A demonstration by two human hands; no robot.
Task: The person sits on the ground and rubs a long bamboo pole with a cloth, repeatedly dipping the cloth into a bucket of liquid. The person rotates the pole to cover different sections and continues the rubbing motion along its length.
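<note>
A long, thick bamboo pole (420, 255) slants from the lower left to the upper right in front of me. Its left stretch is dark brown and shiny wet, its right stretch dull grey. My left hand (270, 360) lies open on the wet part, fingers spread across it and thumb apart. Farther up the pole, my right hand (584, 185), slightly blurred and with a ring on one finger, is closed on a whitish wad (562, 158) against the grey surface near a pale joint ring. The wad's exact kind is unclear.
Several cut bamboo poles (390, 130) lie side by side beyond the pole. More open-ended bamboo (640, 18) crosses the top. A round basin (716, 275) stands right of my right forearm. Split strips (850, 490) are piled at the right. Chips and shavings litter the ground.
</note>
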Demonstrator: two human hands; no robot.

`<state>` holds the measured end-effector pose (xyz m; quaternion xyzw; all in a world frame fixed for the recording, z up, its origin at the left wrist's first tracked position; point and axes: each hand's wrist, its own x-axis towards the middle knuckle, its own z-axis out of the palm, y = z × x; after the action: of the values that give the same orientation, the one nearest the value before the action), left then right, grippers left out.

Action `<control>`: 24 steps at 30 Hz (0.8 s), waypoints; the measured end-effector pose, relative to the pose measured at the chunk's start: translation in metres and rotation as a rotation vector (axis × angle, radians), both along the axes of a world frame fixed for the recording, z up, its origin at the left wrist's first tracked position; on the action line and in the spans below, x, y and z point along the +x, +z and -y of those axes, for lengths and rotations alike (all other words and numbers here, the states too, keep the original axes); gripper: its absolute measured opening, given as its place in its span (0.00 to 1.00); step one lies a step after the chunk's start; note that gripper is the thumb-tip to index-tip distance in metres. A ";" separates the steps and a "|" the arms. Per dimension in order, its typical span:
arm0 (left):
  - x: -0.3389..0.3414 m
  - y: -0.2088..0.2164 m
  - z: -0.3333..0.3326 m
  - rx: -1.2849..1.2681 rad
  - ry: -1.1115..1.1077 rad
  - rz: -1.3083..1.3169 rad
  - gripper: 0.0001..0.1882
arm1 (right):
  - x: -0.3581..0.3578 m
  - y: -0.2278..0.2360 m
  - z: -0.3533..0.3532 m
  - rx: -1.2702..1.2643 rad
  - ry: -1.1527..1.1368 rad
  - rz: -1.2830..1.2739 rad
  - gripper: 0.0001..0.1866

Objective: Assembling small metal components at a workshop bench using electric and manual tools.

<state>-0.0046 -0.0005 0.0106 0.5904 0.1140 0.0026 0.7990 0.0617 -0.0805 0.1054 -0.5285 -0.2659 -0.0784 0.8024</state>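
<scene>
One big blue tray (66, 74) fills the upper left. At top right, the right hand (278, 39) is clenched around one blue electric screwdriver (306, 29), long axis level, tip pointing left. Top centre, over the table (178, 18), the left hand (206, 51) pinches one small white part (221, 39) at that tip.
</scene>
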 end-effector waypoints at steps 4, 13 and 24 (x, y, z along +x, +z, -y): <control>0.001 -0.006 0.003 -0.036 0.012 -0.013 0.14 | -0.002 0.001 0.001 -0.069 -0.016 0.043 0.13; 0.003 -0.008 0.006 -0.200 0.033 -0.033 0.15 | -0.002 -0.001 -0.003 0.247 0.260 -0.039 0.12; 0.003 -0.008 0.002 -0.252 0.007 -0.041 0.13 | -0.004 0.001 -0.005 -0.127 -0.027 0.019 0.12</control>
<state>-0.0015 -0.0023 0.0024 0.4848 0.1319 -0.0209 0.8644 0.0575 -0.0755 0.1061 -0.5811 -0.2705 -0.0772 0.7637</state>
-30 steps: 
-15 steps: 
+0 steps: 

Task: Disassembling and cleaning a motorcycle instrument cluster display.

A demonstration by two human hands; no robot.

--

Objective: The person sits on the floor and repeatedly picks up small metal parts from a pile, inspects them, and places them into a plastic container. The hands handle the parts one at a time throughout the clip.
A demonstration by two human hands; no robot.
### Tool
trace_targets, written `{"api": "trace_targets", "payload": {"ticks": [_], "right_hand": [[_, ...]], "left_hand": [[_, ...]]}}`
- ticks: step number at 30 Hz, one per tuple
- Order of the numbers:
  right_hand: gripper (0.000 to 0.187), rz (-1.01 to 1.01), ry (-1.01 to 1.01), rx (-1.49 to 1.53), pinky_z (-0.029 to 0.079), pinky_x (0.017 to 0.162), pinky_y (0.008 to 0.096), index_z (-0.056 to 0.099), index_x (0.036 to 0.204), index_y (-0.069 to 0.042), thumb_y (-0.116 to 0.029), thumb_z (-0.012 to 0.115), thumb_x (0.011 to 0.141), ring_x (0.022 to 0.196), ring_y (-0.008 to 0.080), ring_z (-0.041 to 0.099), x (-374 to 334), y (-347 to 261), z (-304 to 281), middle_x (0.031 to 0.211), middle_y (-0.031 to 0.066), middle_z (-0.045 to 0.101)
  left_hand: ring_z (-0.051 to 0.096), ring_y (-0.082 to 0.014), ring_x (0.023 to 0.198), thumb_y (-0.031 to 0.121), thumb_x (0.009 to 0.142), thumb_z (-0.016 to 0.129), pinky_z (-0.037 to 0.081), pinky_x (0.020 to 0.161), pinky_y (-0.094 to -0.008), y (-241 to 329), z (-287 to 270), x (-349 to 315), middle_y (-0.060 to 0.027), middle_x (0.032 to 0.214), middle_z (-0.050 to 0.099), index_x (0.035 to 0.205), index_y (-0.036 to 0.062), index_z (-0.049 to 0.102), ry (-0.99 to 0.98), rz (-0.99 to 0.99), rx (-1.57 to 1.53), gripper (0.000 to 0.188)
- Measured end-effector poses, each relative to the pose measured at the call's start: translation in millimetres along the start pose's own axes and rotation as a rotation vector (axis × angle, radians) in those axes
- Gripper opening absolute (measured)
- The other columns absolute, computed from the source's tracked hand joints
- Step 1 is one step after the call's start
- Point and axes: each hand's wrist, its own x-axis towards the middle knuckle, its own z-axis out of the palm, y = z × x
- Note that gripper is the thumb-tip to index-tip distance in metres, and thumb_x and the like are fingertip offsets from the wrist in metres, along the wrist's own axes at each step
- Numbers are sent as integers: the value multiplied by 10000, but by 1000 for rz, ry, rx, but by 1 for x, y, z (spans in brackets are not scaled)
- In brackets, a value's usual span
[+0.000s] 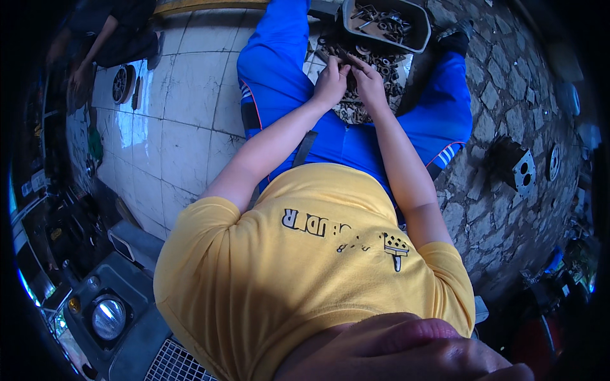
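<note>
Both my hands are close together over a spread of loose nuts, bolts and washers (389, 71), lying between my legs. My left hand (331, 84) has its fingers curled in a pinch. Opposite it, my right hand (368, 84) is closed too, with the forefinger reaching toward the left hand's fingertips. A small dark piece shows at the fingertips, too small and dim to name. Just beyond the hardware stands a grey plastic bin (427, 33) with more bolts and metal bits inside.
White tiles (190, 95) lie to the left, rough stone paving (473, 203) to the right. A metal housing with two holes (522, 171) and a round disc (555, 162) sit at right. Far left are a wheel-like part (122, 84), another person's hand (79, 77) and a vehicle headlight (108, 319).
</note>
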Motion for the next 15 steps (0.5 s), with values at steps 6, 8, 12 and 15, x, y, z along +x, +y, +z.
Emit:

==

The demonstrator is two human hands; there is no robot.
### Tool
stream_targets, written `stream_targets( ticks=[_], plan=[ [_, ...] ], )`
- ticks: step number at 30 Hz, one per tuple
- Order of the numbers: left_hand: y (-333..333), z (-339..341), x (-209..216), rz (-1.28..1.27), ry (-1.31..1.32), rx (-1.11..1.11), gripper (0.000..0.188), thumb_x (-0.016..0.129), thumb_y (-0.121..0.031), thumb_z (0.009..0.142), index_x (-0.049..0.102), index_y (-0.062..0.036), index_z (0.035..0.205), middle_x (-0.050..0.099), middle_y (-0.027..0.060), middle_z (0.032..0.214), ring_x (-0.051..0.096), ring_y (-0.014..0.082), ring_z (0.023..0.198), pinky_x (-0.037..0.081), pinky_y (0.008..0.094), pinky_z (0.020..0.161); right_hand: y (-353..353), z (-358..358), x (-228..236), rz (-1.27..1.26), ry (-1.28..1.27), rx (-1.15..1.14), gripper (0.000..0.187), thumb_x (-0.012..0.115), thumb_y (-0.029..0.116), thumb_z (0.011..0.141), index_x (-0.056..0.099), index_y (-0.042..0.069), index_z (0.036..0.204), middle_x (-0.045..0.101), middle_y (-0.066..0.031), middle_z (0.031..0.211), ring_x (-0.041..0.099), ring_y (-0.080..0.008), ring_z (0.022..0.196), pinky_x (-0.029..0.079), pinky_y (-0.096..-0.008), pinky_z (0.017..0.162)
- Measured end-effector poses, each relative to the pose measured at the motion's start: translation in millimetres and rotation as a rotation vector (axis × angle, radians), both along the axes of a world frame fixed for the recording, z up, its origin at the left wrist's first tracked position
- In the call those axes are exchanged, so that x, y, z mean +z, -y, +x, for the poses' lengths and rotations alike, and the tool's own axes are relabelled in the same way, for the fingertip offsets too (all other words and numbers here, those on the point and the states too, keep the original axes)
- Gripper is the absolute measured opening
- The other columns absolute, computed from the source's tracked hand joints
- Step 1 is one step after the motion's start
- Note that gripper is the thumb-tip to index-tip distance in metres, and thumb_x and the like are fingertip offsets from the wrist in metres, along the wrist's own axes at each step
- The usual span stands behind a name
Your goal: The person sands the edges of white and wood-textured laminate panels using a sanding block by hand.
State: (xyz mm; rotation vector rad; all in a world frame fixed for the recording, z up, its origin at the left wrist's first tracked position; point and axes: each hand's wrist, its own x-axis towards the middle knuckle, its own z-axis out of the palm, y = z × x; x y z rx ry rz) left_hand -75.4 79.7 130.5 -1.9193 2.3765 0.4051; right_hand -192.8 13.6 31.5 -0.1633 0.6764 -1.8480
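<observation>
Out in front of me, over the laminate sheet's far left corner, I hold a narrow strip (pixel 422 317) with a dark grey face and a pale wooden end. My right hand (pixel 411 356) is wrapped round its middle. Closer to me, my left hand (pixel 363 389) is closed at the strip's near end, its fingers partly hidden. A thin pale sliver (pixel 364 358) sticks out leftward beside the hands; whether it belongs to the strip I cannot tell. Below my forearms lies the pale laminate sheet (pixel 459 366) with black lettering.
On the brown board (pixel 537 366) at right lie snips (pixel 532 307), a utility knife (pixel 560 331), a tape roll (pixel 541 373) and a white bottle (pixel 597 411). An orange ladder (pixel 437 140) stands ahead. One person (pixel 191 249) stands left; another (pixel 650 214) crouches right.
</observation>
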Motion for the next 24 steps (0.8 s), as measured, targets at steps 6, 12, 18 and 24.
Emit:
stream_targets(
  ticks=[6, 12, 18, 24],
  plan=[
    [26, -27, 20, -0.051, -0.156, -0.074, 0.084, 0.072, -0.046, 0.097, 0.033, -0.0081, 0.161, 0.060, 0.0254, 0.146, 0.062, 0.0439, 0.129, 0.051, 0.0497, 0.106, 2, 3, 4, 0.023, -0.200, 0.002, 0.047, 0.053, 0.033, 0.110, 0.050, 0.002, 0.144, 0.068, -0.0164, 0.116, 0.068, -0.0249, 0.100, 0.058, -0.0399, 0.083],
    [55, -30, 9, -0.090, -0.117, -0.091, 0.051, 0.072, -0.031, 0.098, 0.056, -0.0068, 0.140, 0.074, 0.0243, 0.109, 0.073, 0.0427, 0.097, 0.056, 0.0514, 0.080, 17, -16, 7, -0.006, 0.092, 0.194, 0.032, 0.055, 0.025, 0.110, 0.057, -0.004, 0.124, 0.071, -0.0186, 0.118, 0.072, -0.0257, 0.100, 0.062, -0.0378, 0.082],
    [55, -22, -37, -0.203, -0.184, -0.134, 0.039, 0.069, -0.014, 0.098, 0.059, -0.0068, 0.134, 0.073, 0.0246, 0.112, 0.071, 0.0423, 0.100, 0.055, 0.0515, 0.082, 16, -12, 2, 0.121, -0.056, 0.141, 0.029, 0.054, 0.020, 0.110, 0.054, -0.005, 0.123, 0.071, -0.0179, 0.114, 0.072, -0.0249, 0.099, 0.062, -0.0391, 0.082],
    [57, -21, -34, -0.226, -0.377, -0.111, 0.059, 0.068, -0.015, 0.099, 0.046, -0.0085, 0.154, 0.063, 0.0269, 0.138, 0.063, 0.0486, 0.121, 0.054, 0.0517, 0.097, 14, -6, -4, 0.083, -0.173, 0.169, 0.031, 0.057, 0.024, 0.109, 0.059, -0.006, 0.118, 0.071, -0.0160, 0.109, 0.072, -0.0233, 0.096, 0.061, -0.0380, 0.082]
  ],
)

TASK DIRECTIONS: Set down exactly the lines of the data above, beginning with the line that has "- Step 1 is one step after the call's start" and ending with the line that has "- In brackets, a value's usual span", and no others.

TASK ANSWER:
- Step 1 is one step after the call's start
- Point and axes: each hand's wrist, its own x-axis towards the middle knuckle, its own z-axis out of the palm, y = z × x
- Note that gripper is the thumb-tip to index-tip distance in metres, and thumb_x and the like are fingertip offsets from the wrist in metres, along the wrist's own axes at each step
- Numbers are sent as integers: the value multiplied by 10000, but by 1000 for rz, ry, rx, but by 1 for x, y, z (spans in brackets are not scaled)
- In brackets, a value's usual span

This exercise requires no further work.